▸ TASK DETAILS:
Repeat all the data that appears below, keeping it exact.

▸ MATERIAL SUPPLIED:
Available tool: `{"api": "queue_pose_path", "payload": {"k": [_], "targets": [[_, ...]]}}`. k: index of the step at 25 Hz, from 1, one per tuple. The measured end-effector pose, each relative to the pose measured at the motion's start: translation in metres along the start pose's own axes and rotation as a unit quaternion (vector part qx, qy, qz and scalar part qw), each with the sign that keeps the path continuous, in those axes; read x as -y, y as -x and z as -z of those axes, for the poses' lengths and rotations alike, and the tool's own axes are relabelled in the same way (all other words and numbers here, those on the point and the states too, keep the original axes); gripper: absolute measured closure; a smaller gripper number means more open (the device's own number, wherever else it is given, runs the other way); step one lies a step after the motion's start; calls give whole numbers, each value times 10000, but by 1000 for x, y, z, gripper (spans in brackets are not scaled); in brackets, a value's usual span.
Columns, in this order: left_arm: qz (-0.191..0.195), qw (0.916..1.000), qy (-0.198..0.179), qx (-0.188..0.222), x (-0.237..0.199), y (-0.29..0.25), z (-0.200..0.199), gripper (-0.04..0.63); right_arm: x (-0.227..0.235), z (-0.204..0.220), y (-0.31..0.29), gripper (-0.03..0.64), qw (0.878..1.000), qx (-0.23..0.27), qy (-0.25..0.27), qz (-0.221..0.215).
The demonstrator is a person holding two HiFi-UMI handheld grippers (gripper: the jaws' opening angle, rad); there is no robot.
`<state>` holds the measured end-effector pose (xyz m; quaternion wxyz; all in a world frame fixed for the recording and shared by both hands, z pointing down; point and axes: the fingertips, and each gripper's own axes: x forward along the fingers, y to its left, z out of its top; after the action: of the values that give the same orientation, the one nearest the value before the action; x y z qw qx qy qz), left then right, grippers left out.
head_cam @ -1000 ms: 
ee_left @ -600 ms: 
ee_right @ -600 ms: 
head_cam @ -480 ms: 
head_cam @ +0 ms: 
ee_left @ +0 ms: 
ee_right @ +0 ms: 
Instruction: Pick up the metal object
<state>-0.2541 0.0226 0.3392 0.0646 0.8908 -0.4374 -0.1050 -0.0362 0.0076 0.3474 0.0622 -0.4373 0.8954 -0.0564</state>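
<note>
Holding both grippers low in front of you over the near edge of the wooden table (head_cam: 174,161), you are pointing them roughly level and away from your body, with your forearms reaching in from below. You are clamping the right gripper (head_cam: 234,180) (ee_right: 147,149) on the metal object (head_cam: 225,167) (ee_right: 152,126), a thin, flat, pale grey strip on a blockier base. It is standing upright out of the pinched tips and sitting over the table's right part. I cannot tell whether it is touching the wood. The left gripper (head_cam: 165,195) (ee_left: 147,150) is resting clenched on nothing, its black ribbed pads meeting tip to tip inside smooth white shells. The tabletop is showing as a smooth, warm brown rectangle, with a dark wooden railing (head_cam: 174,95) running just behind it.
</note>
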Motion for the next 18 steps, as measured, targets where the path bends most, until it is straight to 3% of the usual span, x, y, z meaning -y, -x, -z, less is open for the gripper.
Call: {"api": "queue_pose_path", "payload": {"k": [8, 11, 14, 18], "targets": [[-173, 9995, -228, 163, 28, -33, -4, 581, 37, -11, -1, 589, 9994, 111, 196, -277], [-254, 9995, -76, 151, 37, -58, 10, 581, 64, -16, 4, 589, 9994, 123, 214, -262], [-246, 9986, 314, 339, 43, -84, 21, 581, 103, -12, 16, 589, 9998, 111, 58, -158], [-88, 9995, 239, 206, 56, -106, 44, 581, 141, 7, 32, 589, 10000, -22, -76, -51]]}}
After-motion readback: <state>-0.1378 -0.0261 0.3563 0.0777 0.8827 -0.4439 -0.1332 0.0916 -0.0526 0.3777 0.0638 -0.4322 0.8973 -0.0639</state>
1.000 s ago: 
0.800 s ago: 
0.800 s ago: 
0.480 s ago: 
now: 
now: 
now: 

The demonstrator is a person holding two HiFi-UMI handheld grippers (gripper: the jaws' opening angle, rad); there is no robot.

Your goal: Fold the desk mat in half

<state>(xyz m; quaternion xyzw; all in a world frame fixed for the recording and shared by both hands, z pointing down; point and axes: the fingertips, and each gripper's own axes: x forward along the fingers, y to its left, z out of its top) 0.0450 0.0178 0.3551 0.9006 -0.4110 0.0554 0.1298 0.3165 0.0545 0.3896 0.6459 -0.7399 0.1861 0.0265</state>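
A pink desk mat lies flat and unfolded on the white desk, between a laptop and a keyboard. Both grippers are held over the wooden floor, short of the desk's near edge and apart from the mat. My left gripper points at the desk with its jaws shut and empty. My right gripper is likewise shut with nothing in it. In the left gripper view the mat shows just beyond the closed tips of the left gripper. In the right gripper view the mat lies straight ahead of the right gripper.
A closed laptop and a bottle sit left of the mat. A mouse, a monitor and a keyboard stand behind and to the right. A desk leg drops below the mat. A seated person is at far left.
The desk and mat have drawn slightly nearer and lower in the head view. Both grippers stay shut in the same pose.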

▸ OUTPUT FOR THIS TASK:
Available tool: `{"api": "queue_pose_path", "payload": {"k": [_], "targets": [[_, ...]]}}`. k: index of the step at 25 Hz, from 1, one per tuple. The measured end-effector pose, each relative to the pose measured at the motion's start: translation in metres along the start pose's own axes and rotation as a unit quaternion (vector part qx, qy, qz and scalar part qw), each with the sign that keeps the path continuous, in those axes; read x as -y, y as -x and z as -z of those axes, for the poses' lengths and rotations alike, and the tool's own axes are relabelled in the same way (all other words and numbers here, those on the point and the states too, keep the original axes); gripper: absolute measured closure; a smaller gripper number means more open (the device's own number, wherever else it is given, runs the other way); step one lies a step after the motion's start; calls give whole numbers, each value times 10000, but by 1000 for x, y, z, gripper (spans in brackets are not scaled); in brackets, a value's usual span.
Columns, in this order: left_arm: qz (-0.191..0.195), qw (0.916..1.000), qy (-0.198..0.179), qx (-0.188..0.222), x (-0.237..0.199), y (-0.29..0.25), z (-0.200..0.199), gripper (-0.04..0.63); right_arm: x (-0.227..0.235), z (-0.204..0.220), y (-0.31..0.29), gripper (-0.03..0.64), qw (0.878..1.000), qx (-0.23..0.27), qy (-0.25..0.27), qz (-0.221..0.215).
The demonstrator is a person holding two HiFi-UMI handheld grippers (gripper: the jaws' opening angle, rad); there is no robot.
`<state>` holds the measured end-effector pose (xyz m; quaternion wxyz; all in a world frame fixed for the recording and shared by both hands, z pointing down; point and axes: the fingertips, and each gripper's own axes: x forward along the fingers, y to its left, z out of its top; after the action: of the values that give the same orientation, the one nearest the value before the action; x y z qw qx qy qz), left then right, grippers left out.
head_cam @ -1000 ms: 
ee_left @ -600 ms: 
ee_right @ -600 ms: 
head_cam @ -480 ms: 
head_cam @ +0 ms: 
ee_left @ +0 ms: 
ee_right @ +0 ms: 
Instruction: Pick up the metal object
<state>-0.2541 0.0226 0.3392 0.0646 0.8908 -0.4374 -0.1050 -0.0362 0.0076 0.3474 0.0622 -0.4373 0.8954 -0.0564</state>
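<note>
Holding both grippers low in front of you over the near edge of the wooden table (head_cam: 174,161), you are pointing them roughly level and away from your body, with your forearms reaching in from below. You are clamping the right gripper (head_cam: 234,180) (ee_right: 147,149) on the metal object (head_cam: 225,167) (ee_right: 152,126), a thin, flat, pale grey strip on a blockier base. It is standing upright out of the pinched tips and sitting over the table's right part. I cannot tell whether it is touching the wood. The left gripper (head_cam: 165,195) (ee_left: 147,150) is resting clenched on nothing, its black ribbed pads meeting tip to tip inside smooth white shells. The tabletop is showing as a smooth, warm brown rectangle, with a dark wooden railing (head_cam: 174,95) running just behind it.
</note>
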Motion for the next 18 steps, as measured, targets where the path bends most, until it is straight to 3% of the usual span, x, y, z meaning -y, -x, -z, less is open for the gripper.
Call: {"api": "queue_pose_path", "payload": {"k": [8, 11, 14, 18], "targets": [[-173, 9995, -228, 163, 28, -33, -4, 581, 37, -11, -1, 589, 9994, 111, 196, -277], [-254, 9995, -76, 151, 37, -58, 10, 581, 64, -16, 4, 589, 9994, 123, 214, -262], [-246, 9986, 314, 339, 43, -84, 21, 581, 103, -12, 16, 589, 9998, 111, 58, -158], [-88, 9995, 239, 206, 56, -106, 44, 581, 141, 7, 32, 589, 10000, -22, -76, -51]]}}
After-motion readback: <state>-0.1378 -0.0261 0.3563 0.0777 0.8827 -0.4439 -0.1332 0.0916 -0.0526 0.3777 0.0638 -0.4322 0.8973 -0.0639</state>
1.000 s ago: 
0.800 s ago: 
0.800 s ago: 
0.480 s ago: 
now: 
now: 
now: 

The demonstrator is a person holding two HiFi-UMI handheld grippers (gripper: the jaws' opening angle, rad); there is no robot.

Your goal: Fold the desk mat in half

<state>(xyz m; quaternion xyzw; all in a world frame fixed for the recording and shared by both hands, z pointing down; point and axes: the fingertips, and each gripper's own axes: x forward along the fingers, y to its left, z out of its top) 0.0450 0.0178 0.3551 0.9006 -0.4110 0.0554 0.1298 0.3165 0.0545 0.3896 0.6459 -0.7399 0.1861 0.0265</state>
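A pink desk mat lies flat and unfolded on the white desk, between a laptop and a keyboard. Both grippers are held over the wooden floor, short of the desk's near edge and apart from the mat. My left gripper points at the desk with its jaws shut and empty. My right gripper is likewise shut with nothing in it. In the left gripper view the mat shows just beyond the closed tips of the left gripper. In the right gripper view the mat lies straight ahead of the right gripper.
A closed laptop and a bottle sit left of the mat. A mouse, a monitor and a keyboard stand behind and to the right. A desk leg drops below the mat. A seated person is at far left.
The desk and mat have drawn slightly nearer and lower in the head view. Both grippers stay shut in the same pose.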

This exercise has been worked through to completion.